** Work required **
Print the listing below exactly, leaving nothing out.

___ Recorded data

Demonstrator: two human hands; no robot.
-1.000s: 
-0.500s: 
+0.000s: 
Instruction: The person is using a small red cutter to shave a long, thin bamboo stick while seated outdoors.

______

** Task answer **
Demonstrator: two human hands; no robot.
-1.000s: 
-0.500s: 
+0.000s: 
Instruction: The person is using a small red cutter to shave a long, thin bamboo stick while seated outdoors.

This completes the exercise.